▶ **ACTIVITY**
Please write each entry out again exactly as shown.
-- -- --
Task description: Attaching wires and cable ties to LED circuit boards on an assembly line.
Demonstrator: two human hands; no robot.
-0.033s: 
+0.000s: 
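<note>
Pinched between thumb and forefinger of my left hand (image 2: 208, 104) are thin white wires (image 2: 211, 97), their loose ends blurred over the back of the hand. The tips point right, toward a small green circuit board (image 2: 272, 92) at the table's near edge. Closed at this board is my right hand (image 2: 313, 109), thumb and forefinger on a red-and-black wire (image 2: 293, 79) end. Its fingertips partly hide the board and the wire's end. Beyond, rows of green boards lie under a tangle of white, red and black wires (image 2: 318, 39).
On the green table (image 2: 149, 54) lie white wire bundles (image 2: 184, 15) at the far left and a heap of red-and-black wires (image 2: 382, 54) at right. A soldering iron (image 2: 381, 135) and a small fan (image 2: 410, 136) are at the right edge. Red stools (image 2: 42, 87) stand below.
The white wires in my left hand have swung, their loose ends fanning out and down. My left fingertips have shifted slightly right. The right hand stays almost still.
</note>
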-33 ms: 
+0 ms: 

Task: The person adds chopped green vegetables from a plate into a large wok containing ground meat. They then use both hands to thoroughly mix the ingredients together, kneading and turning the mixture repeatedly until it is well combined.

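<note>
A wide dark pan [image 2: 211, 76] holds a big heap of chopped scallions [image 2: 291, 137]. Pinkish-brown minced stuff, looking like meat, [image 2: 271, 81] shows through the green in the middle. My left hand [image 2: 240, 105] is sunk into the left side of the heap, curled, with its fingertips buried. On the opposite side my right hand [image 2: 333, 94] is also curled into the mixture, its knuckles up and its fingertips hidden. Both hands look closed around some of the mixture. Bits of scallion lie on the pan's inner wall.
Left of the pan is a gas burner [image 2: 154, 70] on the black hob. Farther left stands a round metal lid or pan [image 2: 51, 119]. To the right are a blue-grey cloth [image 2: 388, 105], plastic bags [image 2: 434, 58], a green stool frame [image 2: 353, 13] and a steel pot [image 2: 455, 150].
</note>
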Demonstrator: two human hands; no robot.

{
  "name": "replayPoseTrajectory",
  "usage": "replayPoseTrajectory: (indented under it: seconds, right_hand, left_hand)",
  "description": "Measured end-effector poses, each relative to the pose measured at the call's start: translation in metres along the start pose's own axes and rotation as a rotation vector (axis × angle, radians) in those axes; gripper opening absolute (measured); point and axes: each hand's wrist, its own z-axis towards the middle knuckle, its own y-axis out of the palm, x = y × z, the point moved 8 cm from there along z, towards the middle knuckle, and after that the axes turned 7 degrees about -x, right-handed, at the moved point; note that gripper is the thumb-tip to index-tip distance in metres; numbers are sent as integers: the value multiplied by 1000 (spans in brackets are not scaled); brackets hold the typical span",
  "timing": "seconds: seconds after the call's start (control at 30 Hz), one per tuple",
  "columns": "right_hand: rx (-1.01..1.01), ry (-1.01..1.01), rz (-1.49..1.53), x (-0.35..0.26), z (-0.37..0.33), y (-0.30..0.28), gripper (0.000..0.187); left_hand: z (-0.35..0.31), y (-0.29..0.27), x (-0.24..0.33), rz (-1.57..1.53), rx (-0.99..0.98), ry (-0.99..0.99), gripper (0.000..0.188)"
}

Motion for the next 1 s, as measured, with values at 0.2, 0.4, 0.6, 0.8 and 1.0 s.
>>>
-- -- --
▶ **EXERCISE ANSWER**
Task description: Attaching wires and cable ties to LED circuit boards on an assembly line.
Demonstrator: two human hands; no robot.
-0.033s: 
+0.000s: 
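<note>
Pinched between thumb and forefinger of my left hand (image 2: 208, 104) are thin white wires (image 2: 211, 97), their loose ends blurred over the back of the hand. The tips point right, toward a small green circuit board (image 2: 272, 92) at the table's near edge. Closed at this board is my right hand (image 2: 313, 109), thumb and forefinger on a red-and-black wire (image 2: 293, 79) end. Its fingertips partly hide the board and the wire's end. Beyond, rows of green boards lie under a tangle of white, red and black wires (image 2: 318, 39).
On the green table (image 2: 149, 54) lie white wire bundles (image 2: 184, 15) at the far left and a heap of red-and-black wires (image 2: 382, 54) at right. A soldering iron (image 2: 381, 135) and a small fan (image 2: 410, 136) are at the right edge. Red stools (image 2: 42, 87) stand below.
The white wires in my left hand have swung, their loose ends fanning out and down. My left fingertips have shifted slightly right. The right hand stays almost still.
</note>
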-33 ms: 
+0 ms: 

Task: The person adds chopped green vegetables from a plate into a large wok containing ground meat. They then use both hands to thoroughly mix the ingredients together, kneading and turning the mixture repeatedly until it is well combined.

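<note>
A wide dark pan [image 2: 211, 76] holds a big heap of chopped scallions [image 2: 291, 137]. Pinkish-brown minced stuff, looking like meat, [image 2: 271, 81] shows through the green in the middle. My left hand [image 2: 240, 105] is sunk into the left side of the heap, curled, with its fingertips buried. On the opposite side my right hand [image 2: 333, 94] is also curled into the mixture, its knuckles up and its fingertips hidden. Both hands look closed around some of the mixture. Bits of scallion lie on the pan's inner wall.
Left of the pan is a gas burner [image 2: 154, 70] on the black hob. Farther left stands a round metal lid or pan [image 2: 51, 119]. To the right are a blue-grey cloth [image 2: 388, 105], plastic bags [image 2: 434, 58], a green stool frame [image 2: 353, 13] and a steel pot [image 2: 455, 150].
</note>
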Demonstrator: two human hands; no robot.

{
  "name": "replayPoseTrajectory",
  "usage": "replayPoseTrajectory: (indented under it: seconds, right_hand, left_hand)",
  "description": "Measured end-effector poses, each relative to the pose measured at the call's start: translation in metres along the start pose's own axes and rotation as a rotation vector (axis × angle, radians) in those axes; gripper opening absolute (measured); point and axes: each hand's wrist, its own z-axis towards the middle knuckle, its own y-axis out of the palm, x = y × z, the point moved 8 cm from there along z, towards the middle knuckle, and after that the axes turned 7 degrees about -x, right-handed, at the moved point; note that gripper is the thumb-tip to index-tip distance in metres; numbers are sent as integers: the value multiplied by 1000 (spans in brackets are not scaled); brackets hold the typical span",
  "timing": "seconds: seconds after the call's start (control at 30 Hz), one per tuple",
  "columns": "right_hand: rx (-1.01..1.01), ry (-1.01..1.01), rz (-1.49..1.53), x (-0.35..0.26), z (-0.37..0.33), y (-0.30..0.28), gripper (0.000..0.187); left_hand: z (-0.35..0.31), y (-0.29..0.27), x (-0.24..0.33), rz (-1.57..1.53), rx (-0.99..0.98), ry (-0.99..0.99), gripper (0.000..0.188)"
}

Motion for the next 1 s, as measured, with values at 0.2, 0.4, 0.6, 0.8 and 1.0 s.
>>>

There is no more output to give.